Multi-sensor perception — Automated driving relies first on a variety of sensors, like Valeo’s fish-eye cameras, LiDARs, radars and ultrasonics. Exploiting at best the outputs of each of these sensors at any instant is fundamental to understand the complex environment of the vehicle and gain robustness. To this end, we explore various machine learning approaches where sensors are considered either in isolation (as radar in Carrada at ICPR’20) or collectively (as in xMUDA at CVPR’20).

3D perception — Each sensor delivers information about the 3D world around the vehicle. Making sense of this information in terms of drivable space and important objects (road users, curb, obstacles, street furnitures) in 3D is required for the driving system to plan and act in the safest and most comfortable way. This encompasses several challenging tasks, in particular detection and segmentation of objects in point clouds as in FKAConv at ACCV’20.

Frugal learning — Collecting diverse enough data, and annotating it precisely, is complex, costly and time-consuming. To reduce dramatically these needs, we explore various alternatives to fully-supervised learning, e.g, training that is unsupervised (as rOSD at ECCCV’20), self-supervised (as BoWNet at CVPR’20 and OBoW at CVPR’21), semi-supervised, active, zero-shot (as ZS3 at NeurIPS’19) or few-shot.
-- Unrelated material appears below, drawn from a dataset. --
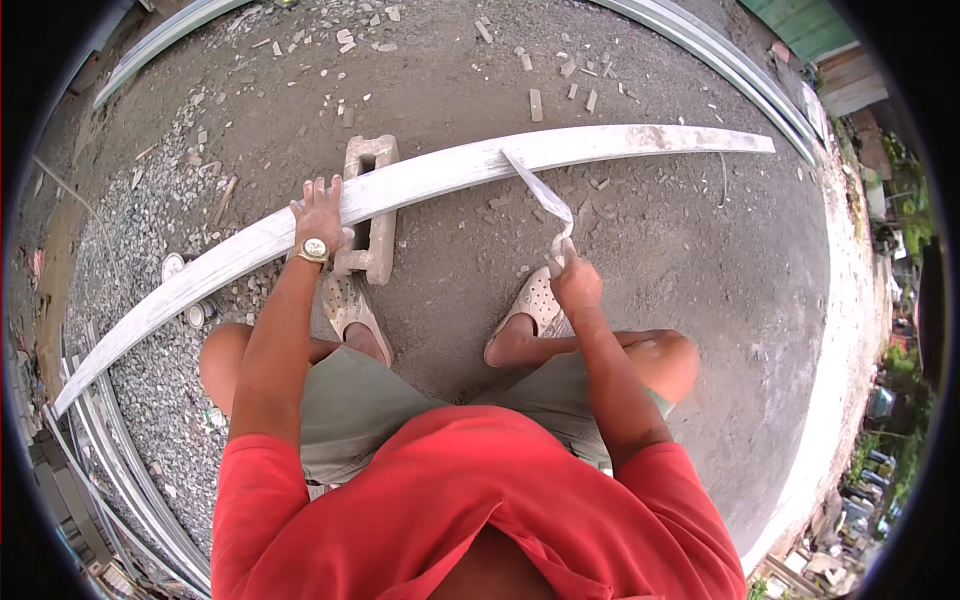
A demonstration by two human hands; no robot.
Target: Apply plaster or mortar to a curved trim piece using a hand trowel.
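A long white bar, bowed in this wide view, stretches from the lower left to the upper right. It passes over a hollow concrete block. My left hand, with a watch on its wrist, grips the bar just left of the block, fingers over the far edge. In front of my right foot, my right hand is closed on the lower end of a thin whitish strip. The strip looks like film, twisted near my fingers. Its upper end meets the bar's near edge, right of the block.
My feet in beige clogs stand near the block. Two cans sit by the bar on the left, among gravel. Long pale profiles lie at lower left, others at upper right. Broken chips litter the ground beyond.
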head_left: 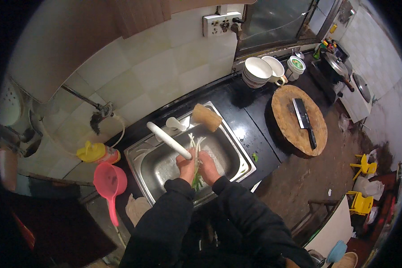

We also investigate training with fully-synthetic data (in combination with unsupervised domain adaptation) and with GAN-augmented data (as with Semantic Palette at CVPR’21 and DummyNet at AAAI’21).

Domain adaptation — Deep learning and reinforcement learning are key technologies for autonomous driving. One of the challenges they face is to adapt to conditions which differ from those met during training. To improve systems’ performance in such situations, we explore so-called “domain adaptation” techniques, as in AdvEnt at CVPR’19 and DADA its extension at ICCV’19.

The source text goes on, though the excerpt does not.